“Because when Evangelina sacrifices me at moonrise on the full moon, the demon will be bound and will come after him.”

I nodded once to show I had heard, my movement erratic. “How are you avoiding the call of the spell,” I asked. “You’re two-natured. You should be walking inside the ward.”

“The summoning and binding aren’t complete. Blood from a living-undead Mithran will complete it, but only on the full moon.”

“Okay. Got that,” I whispered. “Why does Evangelina want to hurt Leo?”

“All I know is the word Shiloh.” Lincoln dropped, landing with a hard flat thump on the black floor, his hands barely catching his weight before his head banged down. “Ask the right people,” he whispered. “Ask the right questions.” He collapsed with a short sigh and closed his eyes, the sun outside and the silver taking their toll. He was asleep, in the undead sleep of vamps. He’d be hungry when he waked. I should have tried to set him free, but that would have meant getting closer to the demon. No freaking way. I turned and ran, stumbling up the steps. Falling. Catching myself on my forearms, bruising. But the pain cleared my head, and I held the scarf like a lifeline as I made it to the top of the stairs and out of the house. Only when I was back at my car did I remember that I’d left the lights on and doors all open. But I didn’t care. I wasn’t going back in there. Not for nothing. I sat in the sunlight in my SUV, in the warmth created by the sun through the windows, clutching the scarf that had saved my life. And trembled.

When I could think more clearly, I drove to a little store, bought three bottles of ginger beer, which was like ginger ale but dark and sharp-tasting, and four homemade pastries, consuming them standing at the counter, needing the calories, and ignoring the anxious glances of the proprietor at my bloody, torn clothes. When my shakes had passed and I had my head on straight enough, I sent the pictures to Big Evan’s phone, and was careful not to look at them for fear the desire to go back and learn more may take me over. By the skin of my chinny-chin-chin I had gotten away from the big bad wolf. Or the big bad raptor—a demon of The People.

I couldn’t fight this thing alone. I needed to call in the cavalry, but I didn’t know who to call, who I could trust to keep Molly alive. With the heater on high, I drove back to Asheville.

I made my room without running into anyone I knew, stripped, and climbed into the shower.

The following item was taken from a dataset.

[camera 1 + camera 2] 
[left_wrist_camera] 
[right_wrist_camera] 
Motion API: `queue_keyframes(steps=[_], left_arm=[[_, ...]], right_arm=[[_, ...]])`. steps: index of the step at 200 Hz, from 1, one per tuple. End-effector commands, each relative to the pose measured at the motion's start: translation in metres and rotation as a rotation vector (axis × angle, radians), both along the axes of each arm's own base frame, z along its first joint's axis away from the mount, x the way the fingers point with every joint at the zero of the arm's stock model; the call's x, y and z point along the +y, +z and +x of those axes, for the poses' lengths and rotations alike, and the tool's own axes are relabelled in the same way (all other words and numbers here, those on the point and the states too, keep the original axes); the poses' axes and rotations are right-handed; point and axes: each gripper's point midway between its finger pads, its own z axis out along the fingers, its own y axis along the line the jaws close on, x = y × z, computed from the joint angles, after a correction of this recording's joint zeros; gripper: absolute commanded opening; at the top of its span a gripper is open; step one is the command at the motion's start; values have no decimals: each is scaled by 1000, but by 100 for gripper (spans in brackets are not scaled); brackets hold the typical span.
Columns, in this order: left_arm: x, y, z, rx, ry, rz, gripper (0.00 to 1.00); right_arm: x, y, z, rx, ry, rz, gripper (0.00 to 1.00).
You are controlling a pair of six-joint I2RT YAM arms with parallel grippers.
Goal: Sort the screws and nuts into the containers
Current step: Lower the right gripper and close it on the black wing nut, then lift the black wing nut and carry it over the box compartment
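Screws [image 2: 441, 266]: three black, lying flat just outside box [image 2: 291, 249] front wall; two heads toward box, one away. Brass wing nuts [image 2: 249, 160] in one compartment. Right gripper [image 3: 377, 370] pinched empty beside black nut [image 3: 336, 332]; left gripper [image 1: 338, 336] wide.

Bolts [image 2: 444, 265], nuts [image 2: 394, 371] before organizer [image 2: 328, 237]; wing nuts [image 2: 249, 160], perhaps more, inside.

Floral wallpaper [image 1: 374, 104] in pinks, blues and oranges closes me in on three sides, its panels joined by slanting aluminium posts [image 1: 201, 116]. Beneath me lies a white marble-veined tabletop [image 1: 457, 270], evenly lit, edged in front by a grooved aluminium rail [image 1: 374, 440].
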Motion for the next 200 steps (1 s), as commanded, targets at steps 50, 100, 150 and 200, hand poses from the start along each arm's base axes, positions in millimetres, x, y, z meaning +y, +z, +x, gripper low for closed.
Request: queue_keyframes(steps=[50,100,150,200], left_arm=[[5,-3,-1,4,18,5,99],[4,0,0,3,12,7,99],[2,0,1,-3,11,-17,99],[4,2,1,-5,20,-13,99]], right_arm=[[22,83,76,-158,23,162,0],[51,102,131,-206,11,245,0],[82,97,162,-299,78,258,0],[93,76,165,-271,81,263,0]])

I stood beneath the scalding water and let it parboil me, trying to thaw the cold in my soul left by the nearness to the ancient evil. When I was warmer, I dressed and went to the drawer holding my Bible and crosses, the only defense against evil I knew. I put on three silver crosses, held the Bible on my lap, and turned on the gas fire with the remote control as I scrolled through my phone contacts for Aggie One Feather’s number.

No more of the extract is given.